So und nun zum Histogramm da habe ich dann als Variable einfach:
PLC_PRG.pMyDummy^
verwendet. Das ^ am Ende ist wichtig! 


Vielleicht gibt es ja schönere Lösungen aber die hier verbraucht ausser den paar DWORDs für die Pointer keinen zusätzlichen Speicher.


----------



## McNugget (19 Oktober 2009)

Ähhh... Alle schlottern vor Pointern, da sie sehr abstrakt sind, das tue ich dann auch mal...
(Mal sehen, wie lange ich brauche, es durch learning by doing zu kapieren.)

Was ich nun nicht ganz verstehe: wo gebe ich die 20 Real-Werte rein? Ich muss doch irgendwie Daten reinreichen.
So wie das jetzt ist, ist der Baustein doch abgeschlossen, oder??

LERNEN WILL.. ;-)



Zwischenzeitlich habe ich mal testweise eine Struktur aus meinen Realwertem und einem timestamp gemacht. 
Hätte den Vorteil, dass man das dann so mit timestamp wegloggen könnte um es später noch mal mit excel etc. auszuwerten.
Diese Struktur konnte ich wieder gut in mein Array schreiben. Aber ich hab mir auch die Zähne dran ausgebissen, die Werte aus dem Innern des Arrays in das Histogramm zu bekommen.

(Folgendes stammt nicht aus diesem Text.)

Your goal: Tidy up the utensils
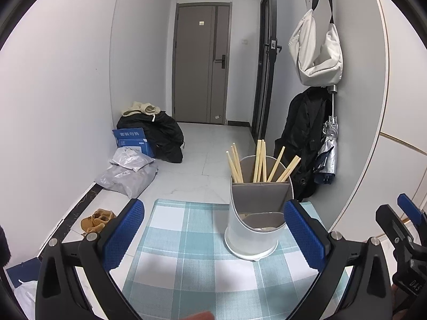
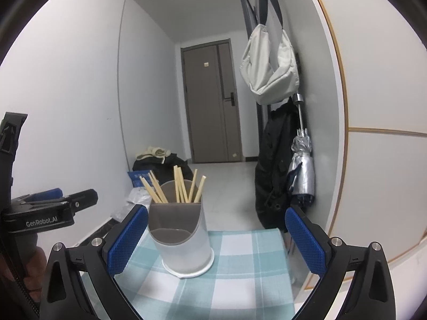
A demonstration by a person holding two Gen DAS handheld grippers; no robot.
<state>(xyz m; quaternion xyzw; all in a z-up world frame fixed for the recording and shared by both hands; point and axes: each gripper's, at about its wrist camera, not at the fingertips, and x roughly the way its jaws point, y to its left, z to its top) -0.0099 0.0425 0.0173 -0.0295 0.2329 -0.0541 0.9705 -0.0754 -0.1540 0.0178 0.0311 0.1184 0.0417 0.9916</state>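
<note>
Currently upright on teal-and-white checked tablecloth (image 1: 186, 242): translucent white cylindrical plastic utensil holder (image 1: 252, 229) with grey divider insert. Rear compartment: pale wooden chopsticks (image 1: 263, 164), roughly ten, leaning fanned, tips up. Front lower compartment: contents not discernible. Left gripper (image 1: 213, 240) jaws wide apart, gripping nothing, holder near right blue pad. Right gripper (image 2: 216, 242) jaws likewise spread, empty, holder just beside left blue pad.
</note>
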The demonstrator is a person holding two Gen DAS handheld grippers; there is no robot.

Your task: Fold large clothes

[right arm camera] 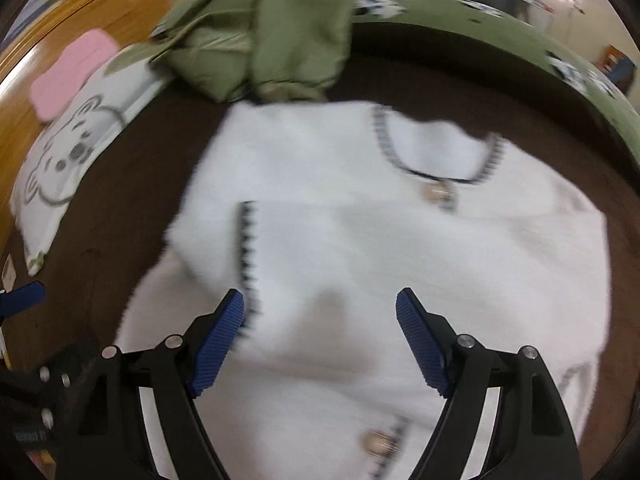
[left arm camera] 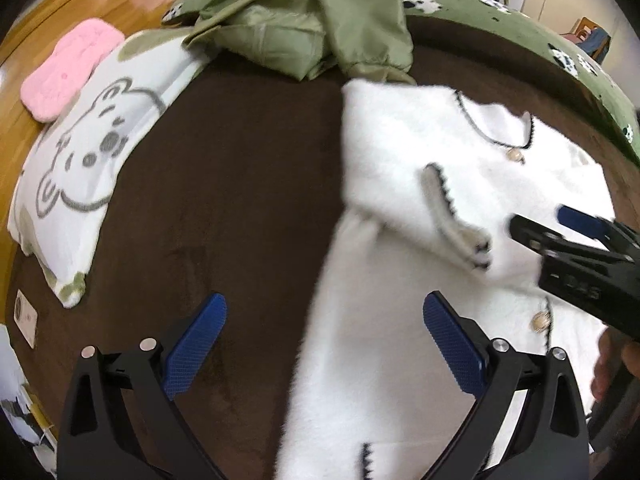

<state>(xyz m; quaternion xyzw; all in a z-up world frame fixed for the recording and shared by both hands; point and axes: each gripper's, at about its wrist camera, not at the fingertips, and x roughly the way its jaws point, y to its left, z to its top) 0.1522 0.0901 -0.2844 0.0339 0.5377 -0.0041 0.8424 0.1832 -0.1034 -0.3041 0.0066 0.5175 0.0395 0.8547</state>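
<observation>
Left wrist view, bed: the brown bed cover (left arm camera: 248, 168) fills the area ahead of both grippers; short dense pile, smooth and flat, so it serves as the folding surface.
White cardigan: the white cardigan (right arm camera: 360, 248) lies spread directly under and ahead of the right gripper, and ahead-right of the left one. It is fluffy, thick knit with dark scalloped trim at neckline and front edge and pale round buttons. One sleeve (left arm camera: 384, 152) is already laid across the chest, which reads as a fold partly made.
Green jacket: the green jacket (left arm camera: 320, 20) sits heaped beyond the cardigan, far from either gripper; slick, slightly shiny padded cloth, probably awaiting its turn.
Pillow: the bear-print pillow (left arm camera: 88, 168) lies far to the left gripper's left, soft and white, with a pink plush cushion (left arm camera: 68, 68) beyond it.
Left gripper: the left gripper (left arm camera: 324, 344) hangs with jaws spread wide, holding nothing, over the cardigan's left edge.
Right gripper: the right gripper (right arm camera: 320, 336) is likewise spread and empty above the cardigan's middle; its blue pads are ribbed.
</observation>
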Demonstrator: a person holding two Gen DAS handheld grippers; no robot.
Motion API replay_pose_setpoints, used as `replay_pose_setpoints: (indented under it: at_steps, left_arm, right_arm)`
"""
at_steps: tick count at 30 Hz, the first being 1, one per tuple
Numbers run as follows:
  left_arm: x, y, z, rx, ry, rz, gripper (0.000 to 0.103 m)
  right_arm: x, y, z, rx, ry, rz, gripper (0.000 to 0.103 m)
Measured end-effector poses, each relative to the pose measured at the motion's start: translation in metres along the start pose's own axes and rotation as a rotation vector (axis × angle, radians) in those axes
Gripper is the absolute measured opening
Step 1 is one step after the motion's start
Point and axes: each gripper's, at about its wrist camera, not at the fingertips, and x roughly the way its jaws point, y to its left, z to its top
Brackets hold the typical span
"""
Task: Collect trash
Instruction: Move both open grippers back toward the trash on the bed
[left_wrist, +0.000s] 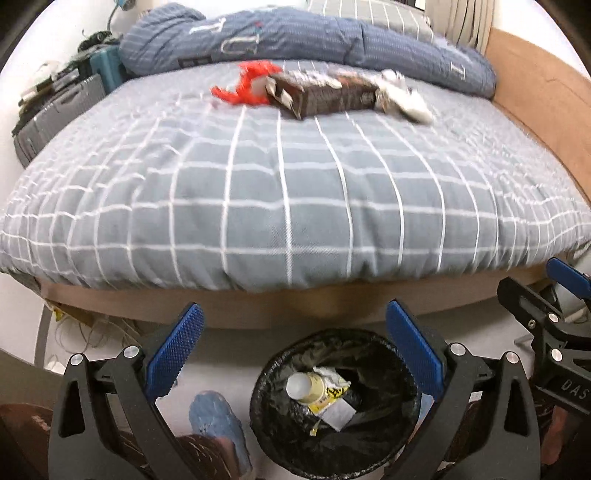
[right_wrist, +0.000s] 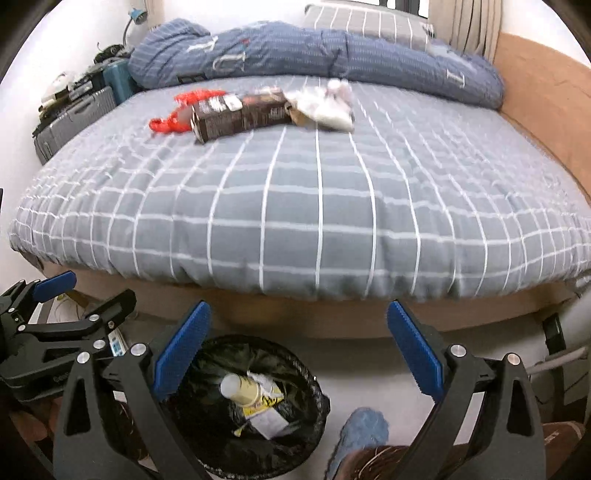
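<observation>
A dark brown carton (left_wrist: 328, 95) (right_wrist: 240, 115) lies on the grey checked bed (left_wrist: 288, 199) (right_wrist: 317, 206), with a red wrapper (left_wrist: 247, 86) (right_wrist: 177, 112) at its left end and crumpled white paper (left_wrist: 404, 96) (right_wrist: 325, 105) at its right end. A black-lined trash bin (left_wrist: 280, 424) (right_wrist: 295, 410) stands on the floor before the bed and holds a yellow cup (left_wrist: 306, 387) (right_wrist: 240, 391) and paper scraps. My left gripper (left_wrist: 293, 354) is open and empty above the bin. My right gripper (right_wrist: 297, 350) is open and empty to the bin's right.
A rolled blue duvet (left_wrist: 295, 40) (right_wrist: 317, 55) lies across the far end of the bed. Suitcases and clutter (left_wrist: 55, 107) (right_wrist: 70, 118) stand left of the bed. A brown bed frame (left_wrist: 546, 107) (right_wrist: 546, 110) rises at the right. A blue slipper (left_wrist: 218, 421) (right_wrist: 362, 428) is beside the bin.
</observation>
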Motion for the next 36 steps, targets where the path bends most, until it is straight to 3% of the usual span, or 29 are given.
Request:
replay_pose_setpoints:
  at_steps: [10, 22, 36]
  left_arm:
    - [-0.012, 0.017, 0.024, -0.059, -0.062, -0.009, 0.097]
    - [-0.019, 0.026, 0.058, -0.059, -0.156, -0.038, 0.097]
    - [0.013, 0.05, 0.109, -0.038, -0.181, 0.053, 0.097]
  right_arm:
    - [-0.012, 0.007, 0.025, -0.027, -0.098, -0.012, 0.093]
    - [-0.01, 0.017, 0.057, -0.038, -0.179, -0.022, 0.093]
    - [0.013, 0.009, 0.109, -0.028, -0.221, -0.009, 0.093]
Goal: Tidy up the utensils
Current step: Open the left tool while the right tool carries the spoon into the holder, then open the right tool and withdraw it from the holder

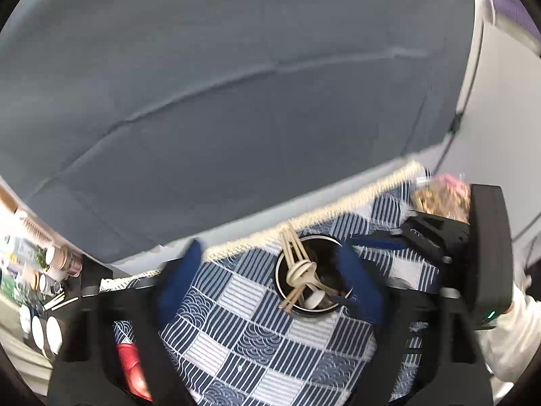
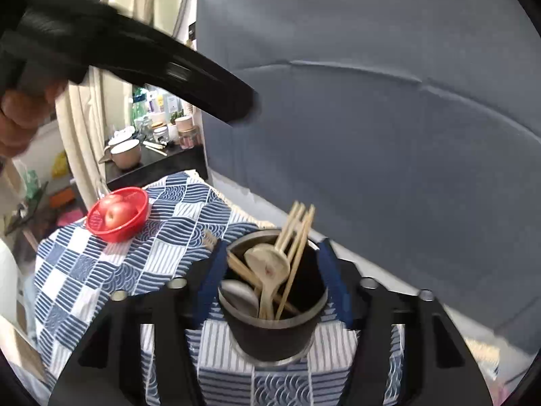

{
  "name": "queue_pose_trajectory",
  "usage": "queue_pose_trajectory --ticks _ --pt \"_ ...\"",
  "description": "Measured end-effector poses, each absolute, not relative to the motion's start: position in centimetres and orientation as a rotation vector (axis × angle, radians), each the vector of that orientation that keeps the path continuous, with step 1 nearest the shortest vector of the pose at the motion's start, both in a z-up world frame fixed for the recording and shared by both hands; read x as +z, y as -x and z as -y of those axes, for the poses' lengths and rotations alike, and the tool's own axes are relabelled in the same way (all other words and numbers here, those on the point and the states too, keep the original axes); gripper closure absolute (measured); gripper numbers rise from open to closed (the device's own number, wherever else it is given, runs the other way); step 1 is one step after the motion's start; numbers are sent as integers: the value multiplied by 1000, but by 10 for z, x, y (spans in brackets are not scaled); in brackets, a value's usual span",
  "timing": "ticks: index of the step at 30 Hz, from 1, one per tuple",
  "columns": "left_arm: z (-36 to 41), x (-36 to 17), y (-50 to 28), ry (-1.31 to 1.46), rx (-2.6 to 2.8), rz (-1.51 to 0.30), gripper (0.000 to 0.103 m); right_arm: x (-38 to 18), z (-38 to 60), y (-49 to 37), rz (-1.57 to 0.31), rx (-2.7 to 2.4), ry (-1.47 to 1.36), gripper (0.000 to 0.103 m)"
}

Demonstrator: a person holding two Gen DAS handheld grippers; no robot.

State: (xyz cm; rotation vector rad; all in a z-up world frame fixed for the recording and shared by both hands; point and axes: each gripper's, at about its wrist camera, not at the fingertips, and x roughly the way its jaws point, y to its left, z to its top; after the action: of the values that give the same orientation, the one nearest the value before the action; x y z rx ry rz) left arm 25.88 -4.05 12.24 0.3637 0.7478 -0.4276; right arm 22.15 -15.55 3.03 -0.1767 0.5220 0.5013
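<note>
Standing on the blue-and-white patterned tablecloth [image 2: 111, 270], the dark utensil holder [image 2: 274, 318] has wooden chopsticks [image 2: 297, 233] and spoons [image 2: 270, 267] upright inside. The right gripper [image 2: 270, 280] straddles it, blue pads clear of its sides. The left gripper [image 1: 270, 284] gapes wide, empty. A red bowl of apples [image 2: 117, 215] sits nearby.

Blk hand-held gripper [image 2: 272, 282], blue pads [image 2: 333, 284]
</note>
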Motion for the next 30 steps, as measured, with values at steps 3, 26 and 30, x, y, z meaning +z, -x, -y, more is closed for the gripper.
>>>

Sehr sympathisch, dass Du das gleiche Problem hattest, das bedeutet, dass ich zum Teil schon auf dem richtigen Weg war.. 



 Bei der Lösung mit der Struktur, hatte mein Progrämmchen nur 12 ms Laufzeit, finde ich super.



Gruss

McNugget


----------



## zotos (19 Oktober 2009)

Eine Struktur mit Zusatzinformationen hätte halt das Problem das man mit dem Pointer Trick nicht arbeiten kann da das Histogramm das Array mit den Werten ja in einem Block erwartet.

Dann bliebe Dir wohl nur die Alternative eine Schleife zu basteln die Dir aus Deinem Array der Struktur die relevanten Werte in ein extra Anzeige Array umkopiert.


----------



## McNugget (19 Oktober 2009)

Naja... Diese Schleife hätte ich ja schon aus den ersten Beiträgen in diesen Thread. Ich müsste es nur pro Kanal, den ich anzeigen möchte, instanziieren.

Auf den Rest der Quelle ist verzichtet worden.